Sunday, 29 October 2017

Calculating Hash values in SSIS

Case
I want to calculate a hash value for a couple of columns in SSIS. In T-SQL you can use HASHBYTES, but that doesn't work for other sources like flat files and for SQL 2012/2014 the input is limited to only 8000 bytes. Is there an alternative for HASHBYTES?
Calculating a hash value over multiple columns















Solution
There are several alternatives for the T-SQL HASHBYTES. First of all there are various custom components available for SSIS like the SSIS Multiple Hash on codeplex, but if you don't want to (or cannot) use custom components, you can accomplish the same result with a little .NET scripting. If you really want to stick to T-SQL, then you can also first stage your files in a table and then calculate the hash with T-SQL afterwards. This blog will show you the scripting solution.
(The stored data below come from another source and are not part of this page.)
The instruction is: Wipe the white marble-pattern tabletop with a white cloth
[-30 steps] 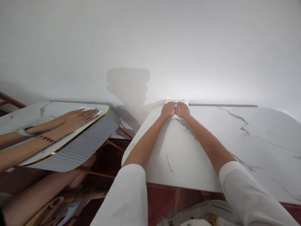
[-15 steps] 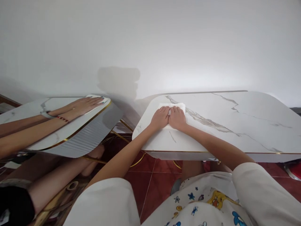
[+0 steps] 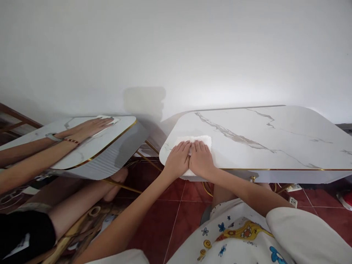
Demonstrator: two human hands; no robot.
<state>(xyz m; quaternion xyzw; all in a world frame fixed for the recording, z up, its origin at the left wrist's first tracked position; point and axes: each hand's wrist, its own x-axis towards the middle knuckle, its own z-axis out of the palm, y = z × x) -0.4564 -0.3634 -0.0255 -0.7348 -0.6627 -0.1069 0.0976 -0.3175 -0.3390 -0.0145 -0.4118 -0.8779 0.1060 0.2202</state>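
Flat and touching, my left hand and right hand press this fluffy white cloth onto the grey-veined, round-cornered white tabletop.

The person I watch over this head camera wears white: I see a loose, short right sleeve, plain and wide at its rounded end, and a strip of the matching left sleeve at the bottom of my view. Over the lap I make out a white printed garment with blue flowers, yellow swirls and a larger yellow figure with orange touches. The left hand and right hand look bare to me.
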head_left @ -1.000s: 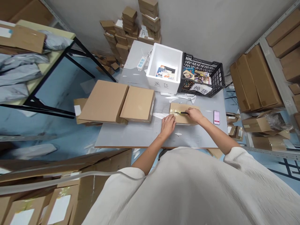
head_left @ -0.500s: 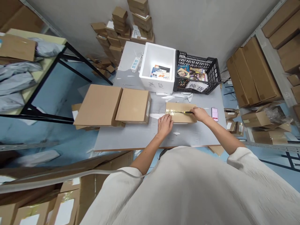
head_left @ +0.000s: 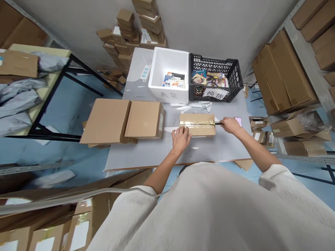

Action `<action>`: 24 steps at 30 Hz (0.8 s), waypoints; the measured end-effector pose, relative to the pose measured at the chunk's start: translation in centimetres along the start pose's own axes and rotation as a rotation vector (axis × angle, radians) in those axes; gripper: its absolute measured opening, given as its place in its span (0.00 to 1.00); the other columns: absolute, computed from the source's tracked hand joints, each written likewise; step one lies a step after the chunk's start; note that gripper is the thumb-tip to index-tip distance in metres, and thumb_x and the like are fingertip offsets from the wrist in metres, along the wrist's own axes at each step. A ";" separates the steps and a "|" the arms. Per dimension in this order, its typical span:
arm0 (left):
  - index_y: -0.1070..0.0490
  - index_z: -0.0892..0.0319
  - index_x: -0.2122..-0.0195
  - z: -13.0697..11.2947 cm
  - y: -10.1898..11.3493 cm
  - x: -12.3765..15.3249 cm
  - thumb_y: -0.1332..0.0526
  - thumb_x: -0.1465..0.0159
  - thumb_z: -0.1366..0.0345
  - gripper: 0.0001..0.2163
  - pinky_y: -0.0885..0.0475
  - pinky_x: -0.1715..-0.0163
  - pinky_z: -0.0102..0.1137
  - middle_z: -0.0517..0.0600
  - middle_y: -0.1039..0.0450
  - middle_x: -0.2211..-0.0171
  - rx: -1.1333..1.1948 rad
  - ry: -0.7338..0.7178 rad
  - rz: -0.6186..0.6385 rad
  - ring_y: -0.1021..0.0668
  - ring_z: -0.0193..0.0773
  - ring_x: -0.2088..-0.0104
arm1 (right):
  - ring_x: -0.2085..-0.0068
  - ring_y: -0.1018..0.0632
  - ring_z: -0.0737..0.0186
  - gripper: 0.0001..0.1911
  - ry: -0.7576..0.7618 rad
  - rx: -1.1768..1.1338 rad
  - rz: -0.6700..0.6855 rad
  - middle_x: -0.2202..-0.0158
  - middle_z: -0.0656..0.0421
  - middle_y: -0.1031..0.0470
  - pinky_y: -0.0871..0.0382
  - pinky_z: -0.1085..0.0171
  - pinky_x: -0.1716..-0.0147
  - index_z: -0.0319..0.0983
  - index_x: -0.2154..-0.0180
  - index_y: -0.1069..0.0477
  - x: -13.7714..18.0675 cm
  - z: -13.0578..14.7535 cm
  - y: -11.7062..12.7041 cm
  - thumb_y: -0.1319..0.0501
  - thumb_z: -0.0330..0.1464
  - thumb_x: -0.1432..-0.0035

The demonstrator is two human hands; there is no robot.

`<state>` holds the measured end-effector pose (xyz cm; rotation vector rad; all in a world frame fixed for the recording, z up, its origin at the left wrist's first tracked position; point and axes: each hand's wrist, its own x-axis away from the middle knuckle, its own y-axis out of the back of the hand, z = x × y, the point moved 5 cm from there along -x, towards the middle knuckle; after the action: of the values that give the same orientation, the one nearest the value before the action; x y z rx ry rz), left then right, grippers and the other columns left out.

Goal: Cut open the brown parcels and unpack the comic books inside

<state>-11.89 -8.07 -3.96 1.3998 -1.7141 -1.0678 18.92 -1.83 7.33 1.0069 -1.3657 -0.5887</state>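
A small taped cardboard box [head_left: 197,124] lies flat on the grey table [head_left: 157,153]. My left hand [head_left: 180,137] presses on the box's near left corner with fingers spread. My right hand [head_left: 230,124] sits just past the box's right end and grips a thin dark-handled knife [head_left: 218,123], whose tip rests at the right end of the tape seam along the box top.
Two larger cardboard boxes [head_left: 125,120] lie to the left. Behind stand a white foam box [head_left: 170,75] and a black crate [head_left: 214,78], both with books inside. A pink phone [head_left: 238,121] lies by my right hand. Shelves of cartons line the right side.
My right hand has drawn the knife rightward along the tape seam, from the box's middle to past its right end. My left hand stayed on the left corner.
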 end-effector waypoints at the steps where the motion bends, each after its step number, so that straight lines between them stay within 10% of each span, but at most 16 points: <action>1: 0.28 0.52 0.26 0.0 0.0 0.0 0.43 0.21 0.56 0.24 0.41 0.24 0.62 0.66 0.25 0.30 -0.012 -0.006 0.005 0.26 0.64 0.29 | 0.42 0.16 0.43 0.21 -0.003 -0.004 0.004 0.40 0.42 0.17 0.27 0.56 0.48 0.40 0.38 0.16 0.1 -0.4 -0.2 0.44 0.36 0.19; 12: 0.25 0.52 0.31 -0.7 -0.3 -0.5 0.41 0.25 0.62 0.22 0.40 0.24 0.65 0.66 0.26 0.33 -0.055 0.007 0.007 0.26 0.65 0.31 | 0.42 0.17 0.44 0.20 0.004 -0.088 -0.022 0.40 0.45 0.16 0.28 0.57 0.52 0.42 0.39 0.16 0.9 -3.8 -1.5 0.42 0.37 0.21; 24: 0.26 0.52 0.33 -7.9 -3.9 -7.3 0.24 0.35 0.59 0.30 0.35 0.27 0.56 0.63 0.27 0.33 -0.027 -0.285 0.270 0.27 0.64 0.30 | 0.47 0.15 0.50 0.20 -0.037 -0.406 -0.087 0.44 0.49 0.12 0.30 0.63 0.55 0.40 0.41 0.16 1.7 -6.1 -3.6 0.42 0.38 0.22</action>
<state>-1.78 -2.68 -4.00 0.9980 -2.0151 -1.1721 25.85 -3.53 5.74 0.7298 -1.1755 -0.9124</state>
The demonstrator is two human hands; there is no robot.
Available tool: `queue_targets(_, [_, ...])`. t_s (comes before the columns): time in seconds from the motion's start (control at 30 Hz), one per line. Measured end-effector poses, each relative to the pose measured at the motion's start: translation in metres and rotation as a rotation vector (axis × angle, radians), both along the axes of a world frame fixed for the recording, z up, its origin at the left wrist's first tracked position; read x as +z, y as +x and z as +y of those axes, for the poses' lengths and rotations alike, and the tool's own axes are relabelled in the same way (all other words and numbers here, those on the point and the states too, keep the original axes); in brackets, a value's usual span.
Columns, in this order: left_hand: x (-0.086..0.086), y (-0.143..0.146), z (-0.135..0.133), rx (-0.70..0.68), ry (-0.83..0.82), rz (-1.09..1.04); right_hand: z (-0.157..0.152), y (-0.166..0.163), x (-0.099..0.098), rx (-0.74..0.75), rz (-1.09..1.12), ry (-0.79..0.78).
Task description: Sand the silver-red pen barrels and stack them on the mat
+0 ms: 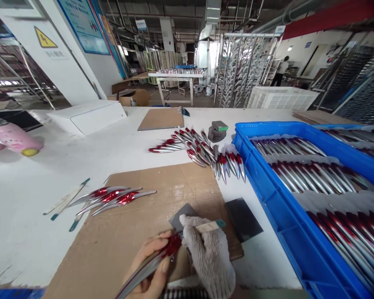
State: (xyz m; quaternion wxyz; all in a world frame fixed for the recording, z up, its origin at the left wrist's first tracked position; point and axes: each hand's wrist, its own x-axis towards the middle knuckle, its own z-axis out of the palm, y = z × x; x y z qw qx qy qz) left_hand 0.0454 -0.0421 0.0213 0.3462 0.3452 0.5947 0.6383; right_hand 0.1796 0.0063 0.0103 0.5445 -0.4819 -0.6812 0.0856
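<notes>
My left hand (149, 265), bare, is closed around a long chrome part with a red section (162, 255), held low over the cardboard sheet (127, 232). My right hand (208, 253) wears a knitted grey glove and grips a thin strip-like tool with a teal end (210, 226), its tip at the red section of the part. A small grey sheet (182, 216) lies just under the hands. Three similar chrome and red parts (112, 197) lie together on the cardboard to the left.
A blue crate (262, 182) at the right holds rows of chrome and red parts. A loose pile of such parts (202, 151) lies mid-table. Thin strips (68, 199) lie at left, a dark sheet (243, 218) by the crate, a white box (87, 116) and pink object (12, 137) further back.
</notes>
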Motion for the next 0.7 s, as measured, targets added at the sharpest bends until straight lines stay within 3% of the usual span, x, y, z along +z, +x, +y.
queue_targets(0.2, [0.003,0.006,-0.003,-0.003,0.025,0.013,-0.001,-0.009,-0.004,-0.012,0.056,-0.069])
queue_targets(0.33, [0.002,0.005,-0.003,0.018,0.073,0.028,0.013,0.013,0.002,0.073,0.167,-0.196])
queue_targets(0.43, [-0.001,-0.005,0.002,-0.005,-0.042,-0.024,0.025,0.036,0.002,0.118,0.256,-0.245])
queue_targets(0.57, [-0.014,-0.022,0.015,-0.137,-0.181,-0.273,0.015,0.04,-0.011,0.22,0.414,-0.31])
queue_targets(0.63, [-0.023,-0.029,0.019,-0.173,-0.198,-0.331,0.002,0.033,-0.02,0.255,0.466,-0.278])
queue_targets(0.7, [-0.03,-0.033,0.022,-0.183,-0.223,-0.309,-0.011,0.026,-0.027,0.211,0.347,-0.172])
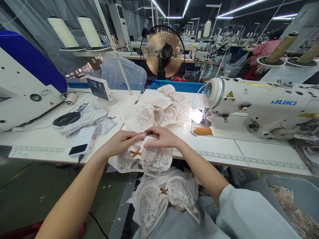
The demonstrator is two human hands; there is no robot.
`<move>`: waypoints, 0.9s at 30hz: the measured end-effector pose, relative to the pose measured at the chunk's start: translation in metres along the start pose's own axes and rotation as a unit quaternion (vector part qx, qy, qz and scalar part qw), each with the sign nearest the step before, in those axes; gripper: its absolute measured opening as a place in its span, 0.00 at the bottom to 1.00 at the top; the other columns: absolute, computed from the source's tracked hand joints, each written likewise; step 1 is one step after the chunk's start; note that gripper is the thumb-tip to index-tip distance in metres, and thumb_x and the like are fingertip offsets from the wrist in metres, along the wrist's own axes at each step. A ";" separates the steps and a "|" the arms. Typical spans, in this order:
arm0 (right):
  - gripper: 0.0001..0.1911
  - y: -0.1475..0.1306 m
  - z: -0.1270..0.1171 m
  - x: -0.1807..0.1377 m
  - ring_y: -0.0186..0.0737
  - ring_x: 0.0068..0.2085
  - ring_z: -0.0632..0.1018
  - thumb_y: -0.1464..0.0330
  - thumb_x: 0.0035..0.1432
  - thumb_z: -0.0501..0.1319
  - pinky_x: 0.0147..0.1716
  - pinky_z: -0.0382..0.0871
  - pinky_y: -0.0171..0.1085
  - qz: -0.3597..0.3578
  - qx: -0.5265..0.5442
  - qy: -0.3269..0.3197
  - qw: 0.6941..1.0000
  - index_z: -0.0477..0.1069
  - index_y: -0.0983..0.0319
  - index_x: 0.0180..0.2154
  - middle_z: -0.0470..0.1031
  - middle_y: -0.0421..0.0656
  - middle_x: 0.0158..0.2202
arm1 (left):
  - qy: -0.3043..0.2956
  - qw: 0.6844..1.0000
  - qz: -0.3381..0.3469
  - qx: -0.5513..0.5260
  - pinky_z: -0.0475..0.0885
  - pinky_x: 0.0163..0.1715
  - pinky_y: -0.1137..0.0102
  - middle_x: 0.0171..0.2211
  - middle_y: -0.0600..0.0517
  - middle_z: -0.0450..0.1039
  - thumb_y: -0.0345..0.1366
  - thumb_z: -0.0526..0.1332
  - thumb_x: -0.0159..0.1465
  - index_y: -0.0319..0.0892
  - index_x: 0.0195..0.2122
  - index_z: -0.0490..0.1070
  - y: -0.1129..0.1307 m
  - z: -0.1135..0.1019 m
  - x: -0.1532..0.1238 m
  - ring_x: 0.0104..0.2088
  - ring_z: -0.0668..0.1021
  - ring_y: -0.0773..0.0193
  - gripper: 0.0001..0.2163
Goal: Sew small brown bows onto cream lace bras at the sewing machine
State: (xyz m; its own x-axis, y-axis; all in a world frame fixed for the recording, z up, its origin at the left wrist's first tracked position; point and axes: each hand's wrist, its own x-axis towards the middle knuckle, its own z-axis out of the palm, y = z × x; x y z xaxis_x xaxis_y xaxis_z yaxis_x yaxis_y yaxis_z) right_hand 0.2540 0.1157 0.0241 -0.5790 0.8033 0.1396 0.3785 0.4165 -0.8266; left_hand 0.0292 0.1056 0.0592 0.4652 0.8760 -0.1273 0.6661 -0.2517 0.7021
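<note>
A white lace bra (156,157) with a small brown bow (135,152) hangs over the table's front edge. My left hand (124,142) pinches its upper edge between thumb and fingers. My right hand (162,137) is curled around slim thread snips (152,134), dark with a reddish edge and mostly hidden by the fingers; its fingertips also rest on the lace cup. A second lace bra (153,202) with a brown bow lies across my lap. Just beyond my hands is a pile of more white lace bras (144,117).
A JUKI sewing machine (264,103) with its lamp lit stands on the right. Left on the table (206,146) are a white power bank (83,141), black tape roll (67,119) and small display (98,88). A fan (162,51) stands behind; a grey bin (296,186) sits low right.
</note>
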 end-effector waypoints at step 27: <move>0.13 0.003 -0.005 -0.006 0.36 0.32 0.66 0.61 0.49 0.64 0.32 0.54 0.36 -0.035 -0.024 -0.111 0.993 0.64 0.60 0.34 0.65 0.37 0.30 | -0.254 0.934 -0.056 -0.246 0.70 0.34 0.72 0.30 0.52 0.76 0.51 0.70 0.54 0.40 0.35 0.77 -0.036 0.041 -0.034 0.31 0.74 0.64 0.18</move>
State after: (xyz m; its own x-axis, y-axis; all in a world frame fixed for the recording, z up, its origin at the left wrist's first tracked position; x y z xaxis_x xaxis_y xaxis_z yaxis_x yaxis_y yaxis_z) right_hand 0.2628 0.1141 0.0237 -0.7479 0.6603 0.0678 0.3630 0.4924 -0.7910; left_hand 0.0131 0.0678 0.0098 0.7089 0.5458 -0.4468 0.4359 0.1589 0.8858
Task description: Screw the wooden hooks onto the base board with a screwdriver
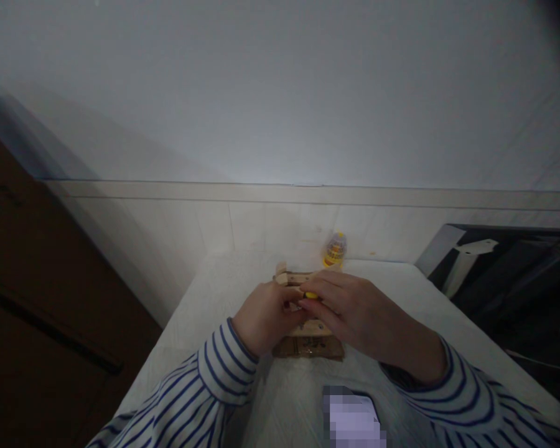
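Both my hands meet over a small wooden model [293, 278] in the middle of a white table [224, 286]. My left hand [266, 316] is curled, fingers closed against the wooden piece. My right hand [350, 311] reaches across from the right and pinches a small yellow part [310, 295] between fingertips and thumb, right where the two hands touch. Under the hands lies a brown flat packet or board [308, 348]. Both sleeves are white with blue stripes.
A small bottle with a yellow label [335, 249] stands at the table's far edge by the tiled wall. A blurred phone [352, 418] lies near me. A dark wooden door [37, 311] is at left; dark furniture with a white bracket [466, 261] stands at right.
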Action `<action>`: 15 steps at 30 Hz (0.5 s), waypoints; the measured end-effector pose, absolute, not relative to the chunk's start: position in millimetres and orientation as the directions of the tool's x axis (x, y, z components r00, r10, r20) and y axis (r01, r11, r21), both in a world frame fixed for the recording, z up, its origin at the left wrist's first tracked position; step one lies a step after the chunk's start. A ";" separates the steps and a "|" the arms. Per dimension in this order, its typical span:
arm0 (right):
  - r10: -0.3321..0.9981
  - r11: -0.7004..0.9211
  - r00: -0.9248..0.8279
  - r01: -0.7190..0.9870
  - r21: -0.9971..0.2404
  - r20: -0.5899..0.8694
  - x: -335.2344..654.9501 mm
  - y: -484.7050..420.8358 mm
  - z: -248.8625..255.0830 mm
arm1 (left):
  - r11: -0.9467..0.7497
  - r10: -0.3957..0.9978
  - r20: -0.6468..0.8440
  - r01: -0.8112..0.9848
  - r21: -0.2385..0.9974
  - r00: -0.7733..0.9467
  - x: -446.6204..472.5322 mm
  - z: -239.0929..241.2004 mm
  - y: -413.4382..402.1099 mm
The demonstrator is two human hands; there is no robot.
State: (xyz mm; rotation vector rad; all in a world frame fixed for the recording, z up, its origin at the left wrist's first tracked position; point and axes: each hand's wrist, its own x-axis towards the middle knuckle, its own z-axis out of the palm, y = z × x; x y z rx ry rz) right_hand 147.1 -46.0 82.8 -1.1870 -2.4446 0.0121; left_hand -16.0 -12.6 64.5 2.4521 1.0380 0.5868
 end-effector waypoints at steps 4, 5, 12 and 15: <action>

But first, why do you need a hash? When you want to keep track of history with a Persistent stage, Data Vault or Data Warehouse you want to know whether the record from the stage layer is different then the one you have in your historical data layer. You could check each column one by one, but when you have a whole bunch of columns that could be a lot of work and a bit slow.

A hash in ETL is used to generate a single, corresponding (but shorter) value for a whole bunch of columns. It is stored in the stage table as a new column. If one character changes in one of those columns then the hash value will also be different. When comparing the two records (one from the stage layer and one from the historical layer) you now only have to compare the hash value. If it did not change you know you don't have to process the record in your historical layer. Since you only want to calculate the hash once (in the stage package) you will also store it in the historical layer.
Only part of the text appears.